* [Task details]: Write every line below out again, exactly as given, but leave out the pictures.

* [Recorded information]:
=====
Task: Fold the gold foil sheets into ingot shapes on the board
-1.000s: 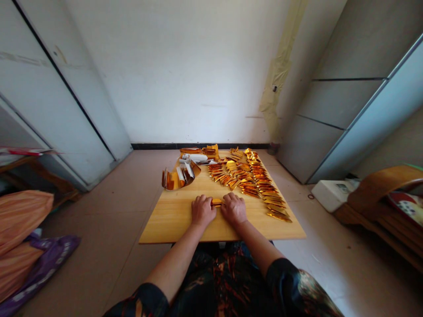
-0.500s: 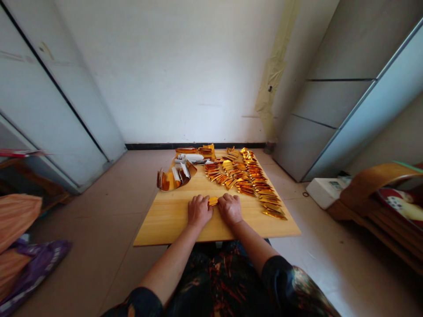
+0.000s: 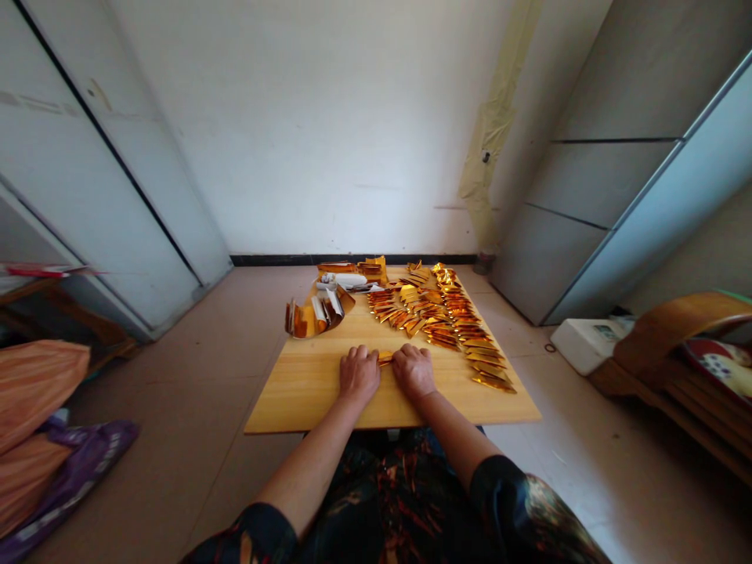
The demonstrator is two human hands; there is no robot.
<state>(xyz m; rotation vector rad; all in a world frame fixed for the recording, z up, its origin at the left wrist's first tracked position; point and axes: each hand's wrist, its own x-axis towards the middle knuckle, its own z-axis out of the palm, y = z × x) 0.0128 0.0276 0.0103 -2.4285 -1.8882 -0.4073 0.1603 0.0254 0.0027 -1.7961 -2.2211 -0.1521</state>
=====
* [Solution for this task]:
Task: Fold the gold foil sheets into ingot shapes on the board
-1.000s: 
-0.500s: 
+0.000s: 
The demonstrator is two human hands; there is no robot.
<state>(xyz m; rotation vector rad; all in a world frame fixed for the recording, z up, its origin at the left wrist's first tracked position; point and axes: each hand's wrist, its own x-axis towards the middle knuckle, its own z-axis out of the palm, y = z × x) 0.0128 0.0276 0.0103 -2.4285 -1.8882 -0.4073 0.1603 0.0254 0.0027 -1.7961 -2.2211 -0.1521</state>

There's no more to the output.